Scandito in decisivi momenti dall’alba al tramonto, il film racconta gli agricoltori attraverso il rapporto con la famiglia, con la terra e le difficoltà quotidiane. Emerge una saggezza contadina che permea tutti i gesti che compiono, tutte le parole che spendono in difesa della loro etica. Opporre resistenza è il solo vero obiettivo che ripaga della fatica, del senso di estraneità che fa di loro dei “diversi”.
In questo tempo “mordi e fuggi”, c’è speranza di far comprendere il valore della lentezza, riscoprendo i prodotti nostrani e conoscendo gli uomini e le donne che sono dietro ad ogni singola ricetta che profuma d’Italia?
Questo film mi dà un minimo di speranza: c’è un’idea artefatta del cibo, chi dovrebbe fare cultura dimentica le cose essenziali. Questo film è una risposta a quelle persone che hanno dimenticato la poesia e la storia della cultura del cibo.

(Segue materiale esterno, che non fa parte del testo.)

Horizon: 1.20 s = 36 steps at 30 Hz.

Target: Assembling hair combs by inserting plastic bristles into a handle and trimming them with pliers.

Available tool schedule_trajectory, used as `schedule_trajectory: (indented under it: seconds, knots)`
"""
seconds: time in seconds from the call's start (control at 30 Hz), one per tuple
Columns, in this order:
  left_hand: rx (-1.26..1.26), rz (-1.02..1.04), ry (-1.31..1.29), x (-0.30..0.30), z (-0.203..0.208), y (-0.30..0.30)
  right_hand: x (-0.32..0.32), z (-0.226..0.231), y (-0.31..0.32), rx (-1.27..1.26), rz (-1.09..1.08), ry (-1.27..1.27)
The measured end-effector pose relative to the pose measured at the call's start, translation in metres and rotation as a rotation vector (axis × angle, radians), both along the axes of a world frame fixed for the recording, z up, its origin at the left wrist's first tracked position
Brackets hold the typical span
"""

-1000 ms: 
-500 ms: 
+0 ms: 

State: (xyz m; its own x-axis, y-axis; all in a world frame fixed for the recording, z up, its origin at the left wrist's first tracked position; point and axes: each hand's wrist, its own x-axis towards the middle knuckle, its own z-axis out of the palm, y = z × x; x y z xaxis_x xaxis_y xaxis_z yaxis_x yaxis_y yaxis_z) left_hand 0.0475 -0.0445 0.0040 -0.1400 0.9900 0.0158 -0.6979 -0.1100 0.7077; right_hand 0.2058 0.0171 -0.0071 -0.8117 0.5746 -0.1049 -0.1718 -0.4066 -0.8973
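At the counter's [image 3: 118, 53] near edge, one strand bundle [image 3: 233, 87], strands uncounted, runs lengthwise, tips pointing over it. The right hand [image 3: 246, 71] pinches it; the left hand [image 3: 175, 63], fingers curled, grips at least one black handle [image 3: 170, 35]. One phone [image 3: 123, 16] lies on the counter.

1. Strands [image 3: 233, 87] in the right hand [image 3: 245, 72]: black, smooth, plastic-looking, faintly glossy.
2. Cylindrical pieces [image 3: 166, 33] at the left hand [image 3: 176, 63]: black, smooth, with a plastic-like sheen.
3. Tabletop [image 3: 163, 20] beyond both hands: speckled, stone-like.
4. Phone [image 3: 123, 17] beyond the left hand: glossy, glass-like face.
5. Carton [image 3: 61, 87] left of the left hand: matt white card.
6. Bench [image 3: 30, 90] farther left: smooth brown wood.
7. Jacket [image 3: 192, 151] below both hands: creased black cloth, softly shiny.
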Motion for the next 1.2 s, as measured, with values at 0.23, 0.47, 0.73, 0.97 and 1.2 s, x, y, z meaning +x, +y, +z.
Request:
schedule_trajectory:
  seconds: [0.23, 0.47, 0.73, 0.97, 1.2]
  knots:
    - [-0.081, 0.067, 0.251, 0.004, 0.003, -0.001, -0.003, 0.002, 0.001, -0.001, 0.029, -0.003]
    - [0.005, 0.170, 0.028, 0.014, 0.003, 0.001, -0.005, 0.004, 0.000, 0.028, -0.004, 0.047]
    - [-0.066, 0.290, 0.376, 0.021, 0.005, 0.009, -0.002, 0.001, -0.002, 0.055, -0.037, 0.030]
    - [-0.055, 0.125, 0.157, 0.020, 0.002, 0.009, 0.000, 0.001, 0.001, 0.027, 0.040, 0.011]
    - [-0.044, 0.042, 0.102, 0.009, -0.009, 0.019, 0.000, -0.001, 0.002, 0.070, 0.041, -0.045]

Andrebbero messi davanti alla scena del café di De Filippo in “Questi fantasmi” per capire che il cibo è un atto culturale e identitario e non un atto di edonismo elitista.
Tra le tante ore di girato in lungo e in largo per l’Italia, come ha scelto i suoi “villani”?
La scelta è stata per me molto dolorosa, perché in questi quattro anni avrò intervistato centinaia di persone. Ho un archivio enorme di interviste, ma servivano dei personaggi che fossero degli archetipi, capaci di sintetizzare i vari mestieri, di rappresentare l’Italia nelle sue complessità. Modesto, Totò, Luigina, Santino, messi assieme sono un ritratto meraviglioso dell’Italia, o quantomeno dell’Italia che io amo.
A Proust è bastato una piccolo dolce per intraprendere un viaggio nel tempo: qual è la sua “madeleine”, quel sapore capace di evocare i momenti della sua infanzia?
Come dolce i pasticcioni salentini. Come salato… la parmigiana!
Quale brano metterebbe su DonPasta mentre gusta il suo piatto preferito della tradizione partenopea? A proposito, qual è?
La genovese, senza ombra di dubbio. Con Coltrane in “A Love supreme”.